Neil Dutta of Renaissance Macro just dropped a simple but important message: the AI investment boom isn’t a niche tech story. New government data show it’s big enough to show up across trade, industry output, and corporate order books. That matters. It should change how Washington and the Federal Reserve act — and fast.

What the new data actually show

The numbers are hard to ignore. Dutta’s work argues AI-related capital spending is roughly a six percent share of GDP under his definition. Official trade reports back that up: March imports of capital goods excluding autos hit about $120.7 billion, with computers, telecom gear, and semiconductors making up roughly $71.8 billion of that month. U.S. core capital-goods orders, the stuff companies buy to build things, were also strong. The Fed’s capacity‑utilization tables show computer and peripheral equipment plants running at levels not seen since the late 1990s, about 83.9 percent. Producer prices are up for the gear companies need, but consumer tech prices are barely budging. The picture looks like an upstream investment boom, not a household spending binge.

Why GDP math misses the real footprint

Yes, a lot of the gear is made abroad, and big imports mean the spending doesn’t fully show up in GDP. That’s true and it’s important. But to stop there is to miss the rest of the story. Imported servers and chips still power U.S. data centers, corporate profits, stock values, state tax receipts, and local construction jobs for power and buildings. Dutta’s point is right: GDP accounting is a narrow lens. The real question is whether this capital spending will boost productivity and growth. If it does, the payoff will be felt across the economy, even if some of the parts were built overseas.

Policy must catch up — fast

The policy response matters. Federal Reserve officials, including Philadelphia Fed President Anna Paulson, have urged caution. But history suggests a different path: when investment drives productivity, the Fed can lean into it rather than smother growth. That means the Fed should resist knee‑jerk rate hikes based on headline fear. Congress and the White House, meanwhile, should stop celebrating dependency and start funding resilience: onshoring semiconductors, speeding permits for data centers and grid upgrades, and funding training so Americans fill the jobs the machines create. If we don’t fix supply chains and power now, we’ll pay for it later in lost factories and foreign control of core tech.

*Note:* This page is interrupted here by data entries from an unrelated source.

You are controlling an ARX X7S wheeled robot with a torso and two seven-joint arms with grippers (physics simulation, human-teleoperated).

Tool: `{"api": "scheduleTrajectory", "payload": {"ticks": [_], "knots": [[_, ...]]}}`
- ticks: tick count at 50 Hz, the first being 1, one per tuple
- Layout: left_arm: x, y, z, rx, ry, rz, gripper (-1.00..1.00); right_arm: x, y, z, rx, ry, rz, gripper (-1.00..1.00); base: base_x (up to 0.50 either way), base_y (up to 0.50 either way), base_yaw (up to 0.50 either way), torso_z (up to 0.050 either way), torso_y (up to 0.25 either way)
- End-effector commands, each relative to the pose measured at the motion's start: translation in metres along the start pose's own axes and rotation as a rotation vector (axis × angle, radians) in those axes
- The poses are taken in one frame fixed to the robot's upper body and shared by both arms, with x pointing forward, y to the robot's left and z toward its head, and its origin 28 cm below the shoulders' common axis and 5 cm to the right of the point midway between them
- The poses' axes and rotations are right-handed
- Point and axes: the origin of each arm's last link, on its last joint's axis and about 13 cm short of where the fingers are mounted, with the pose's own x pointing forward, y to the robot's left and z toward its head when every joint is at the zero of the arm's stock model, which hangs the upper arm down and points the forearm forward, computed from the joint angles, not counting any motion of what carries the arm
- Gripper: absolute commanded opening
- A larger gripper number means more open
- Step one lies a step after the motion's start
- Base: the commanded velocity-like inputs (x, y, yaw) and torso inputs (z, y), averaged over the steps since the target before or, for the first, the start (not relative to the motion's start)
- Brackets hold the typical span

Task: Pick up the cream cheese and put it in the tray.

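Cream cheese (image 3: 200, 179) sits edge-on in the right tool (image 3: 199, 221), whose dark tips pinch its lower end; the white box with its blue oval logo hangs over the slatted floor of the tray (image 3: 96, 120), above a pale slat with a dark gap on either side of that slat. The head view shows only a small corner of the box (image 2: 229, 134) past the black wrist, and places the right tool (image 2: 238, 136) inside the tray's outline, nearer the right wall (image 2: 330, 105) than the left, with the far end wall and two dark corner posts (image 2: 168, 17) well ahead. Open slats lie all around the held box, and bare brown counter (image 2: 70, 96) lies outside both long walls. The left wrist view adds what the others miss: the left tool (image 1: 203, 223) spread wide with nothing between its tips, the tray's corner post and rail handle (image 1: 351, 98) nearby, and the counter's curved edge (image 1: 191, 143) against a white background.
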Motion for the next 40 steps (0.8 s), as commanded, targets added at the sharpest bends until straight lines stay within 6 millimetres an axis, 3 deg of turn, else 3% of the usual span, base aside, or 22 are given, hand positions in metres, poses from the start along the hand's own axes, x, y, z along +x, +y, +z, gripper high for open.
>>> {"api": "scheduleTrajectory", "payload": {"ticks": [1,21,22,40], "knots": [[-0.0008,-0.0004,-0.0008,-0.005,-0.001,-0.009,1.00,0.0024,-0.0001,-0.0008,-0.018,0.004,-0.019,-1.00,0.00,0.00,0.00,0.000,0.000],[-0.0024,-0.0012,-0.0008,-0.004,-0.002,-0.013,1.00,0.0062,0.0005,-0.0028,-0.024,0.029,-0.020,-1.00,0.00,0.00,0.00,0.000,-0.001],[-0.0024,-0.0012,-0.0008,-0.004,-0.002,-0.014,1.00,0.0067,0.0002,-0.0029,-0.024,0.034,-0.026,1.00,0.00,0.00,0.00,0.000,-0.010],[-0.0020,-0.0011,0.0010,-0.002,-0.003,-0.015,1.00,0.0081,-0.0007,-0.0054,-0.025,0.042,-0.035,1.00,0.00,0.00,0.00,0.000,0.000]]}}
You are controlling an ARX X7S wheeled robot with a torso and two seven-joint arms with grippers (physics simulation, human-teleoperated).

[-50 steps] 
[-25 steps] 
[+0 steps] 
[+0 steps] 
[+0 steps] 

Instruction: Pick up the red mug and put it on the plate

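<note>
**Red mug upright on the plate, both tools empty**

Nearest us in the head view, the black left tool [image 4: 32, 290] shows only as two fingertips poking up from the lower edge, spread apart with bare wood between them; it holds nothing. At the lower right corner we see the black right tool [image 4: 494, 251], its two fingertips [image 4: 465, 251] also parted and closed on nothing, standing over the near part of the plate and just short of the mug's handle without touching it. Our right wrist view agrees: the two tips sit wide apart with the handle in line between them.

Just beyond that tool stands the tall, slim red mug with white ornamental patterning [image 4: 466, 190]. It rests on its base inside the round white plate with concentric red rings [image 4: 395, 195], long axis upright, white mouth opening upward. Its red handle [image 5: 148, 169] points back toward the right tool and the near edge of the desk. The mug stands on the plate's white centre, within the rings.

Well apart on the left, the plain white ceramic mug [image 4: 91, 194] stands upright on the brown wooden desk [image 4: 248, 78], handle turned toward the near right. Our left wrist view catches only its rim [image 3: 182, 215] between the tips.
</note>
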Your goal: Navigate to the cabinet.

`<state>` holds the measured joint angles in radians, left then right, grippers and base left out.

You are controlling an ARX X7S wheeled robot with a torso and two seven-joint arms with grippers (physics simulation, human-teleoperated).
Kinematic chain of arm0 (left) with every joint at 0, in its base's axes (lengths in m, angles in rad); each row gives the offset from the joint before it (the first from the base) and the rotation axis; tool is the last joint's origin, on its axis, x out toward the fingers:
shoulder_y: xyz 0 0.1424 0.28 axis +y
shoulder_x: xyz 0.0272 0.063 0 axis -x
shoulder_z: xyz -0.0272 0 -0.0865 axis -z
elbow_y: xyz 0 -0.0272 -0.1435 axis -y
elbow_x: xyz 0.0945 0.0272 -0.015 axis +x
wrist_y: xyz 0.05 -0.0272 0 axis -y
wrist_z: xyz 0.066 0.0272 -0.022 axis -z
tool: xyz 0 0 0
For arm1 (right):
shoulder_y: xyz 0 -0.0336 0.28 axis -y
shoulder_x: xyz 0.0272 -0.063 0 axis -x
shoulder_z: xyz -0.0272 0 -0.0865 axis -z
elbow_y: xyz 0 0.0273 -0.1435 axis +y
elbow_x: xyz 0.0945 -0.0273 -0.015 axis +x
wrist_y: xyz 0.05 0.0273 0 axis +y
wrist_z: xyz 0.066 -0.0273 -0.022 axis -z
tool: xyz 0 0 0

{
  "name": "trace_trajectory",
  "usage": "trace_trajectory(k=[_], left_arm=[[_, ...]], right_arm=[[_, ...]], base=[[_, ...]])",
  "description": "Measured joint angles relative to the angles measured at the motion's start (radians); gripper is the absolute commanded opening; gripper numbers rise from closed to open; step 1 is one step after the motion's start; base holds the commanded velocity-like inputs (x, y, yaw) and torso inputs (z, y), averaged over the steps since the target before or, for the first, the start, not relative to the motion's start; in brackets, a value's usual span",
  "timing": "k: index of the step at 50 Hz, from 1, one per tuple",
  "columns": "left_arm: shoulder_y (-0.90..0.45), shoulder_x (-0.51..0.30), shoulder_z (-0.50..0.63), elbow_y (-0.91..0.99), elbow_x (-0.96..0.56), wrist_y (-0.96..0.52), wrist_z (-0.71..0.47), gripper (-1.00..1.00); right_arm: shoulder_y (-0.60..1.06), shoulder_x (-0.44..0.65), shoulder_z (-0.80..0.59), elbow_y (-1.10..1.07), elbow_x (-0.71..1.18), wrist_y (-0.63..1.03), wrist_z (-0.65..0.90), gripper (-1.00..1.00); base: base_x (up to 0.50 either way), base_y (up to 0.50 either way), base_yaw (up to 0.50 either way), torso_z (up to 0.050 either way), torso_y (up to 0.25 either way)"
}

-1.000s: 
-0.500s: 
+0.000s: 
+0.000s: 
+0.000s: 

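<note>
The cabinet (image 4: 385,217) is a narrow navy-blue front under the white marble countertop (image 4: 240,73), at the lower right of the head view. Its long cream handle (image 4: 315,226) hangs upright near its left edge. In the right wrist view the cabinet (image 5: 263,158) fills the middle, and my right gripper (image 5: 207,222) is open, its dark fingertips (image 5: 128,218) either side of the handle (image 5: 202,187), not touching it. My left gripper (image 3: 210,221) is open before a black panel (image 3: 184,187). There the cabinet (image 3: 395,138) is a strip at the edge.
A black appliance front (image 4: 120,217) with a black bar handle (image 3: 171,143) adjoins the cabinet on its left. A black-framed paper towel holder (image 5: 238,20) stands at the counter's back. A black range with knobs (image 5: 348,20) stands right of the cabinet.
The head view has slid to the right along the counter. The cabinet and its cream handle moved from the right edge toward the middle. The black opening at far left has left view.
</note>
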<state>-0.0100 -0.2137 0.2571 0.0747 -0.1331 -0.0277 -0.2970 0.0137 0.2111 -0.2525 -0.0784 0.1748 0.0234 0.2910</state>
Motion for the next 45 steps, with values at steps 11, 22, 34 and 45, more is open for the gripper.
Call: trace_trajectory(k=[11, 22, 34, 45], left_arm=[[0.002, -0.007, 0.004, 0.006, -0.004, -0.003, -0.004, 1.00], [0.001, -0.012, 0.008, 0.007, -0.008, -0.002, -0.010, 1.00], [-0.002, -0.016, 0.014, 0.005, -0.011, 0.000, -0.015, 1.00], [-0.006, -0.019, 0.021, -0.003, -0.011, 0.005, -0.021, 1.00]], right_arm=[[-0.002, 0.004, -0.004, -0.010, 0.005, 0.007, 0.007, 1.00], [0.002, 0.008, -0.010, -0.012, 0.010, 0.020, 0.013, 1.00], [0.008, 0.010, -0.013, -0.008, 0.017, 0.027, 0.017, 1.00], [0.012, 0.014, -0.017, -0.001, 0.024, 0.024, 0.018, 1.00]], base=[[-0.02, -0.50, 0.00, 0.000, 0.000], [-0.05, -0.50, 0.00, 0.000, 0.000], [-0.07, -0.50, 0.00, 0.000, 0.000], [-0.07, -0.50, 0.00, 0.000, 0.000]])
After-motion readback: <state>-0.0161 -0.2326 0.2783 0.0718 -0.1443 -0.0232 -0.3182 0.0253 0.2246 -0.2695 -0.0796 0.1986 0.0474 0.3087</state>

Bottom line: encourage the boom, fix the leaks

AI capex is already massive and real. The smart play for conservatives is straightforward: push for policies that let the private sector build here at home, keep credit affordable for productive investment, and stop treating imports as the whole story. If leaders clamp down with needless rate hikes or stubborn red tape, they will choke off the very investment that could make America richer and stronger. Let the investment run, clean up the supply chains, and make sure America gets more of the gains — not just the bill.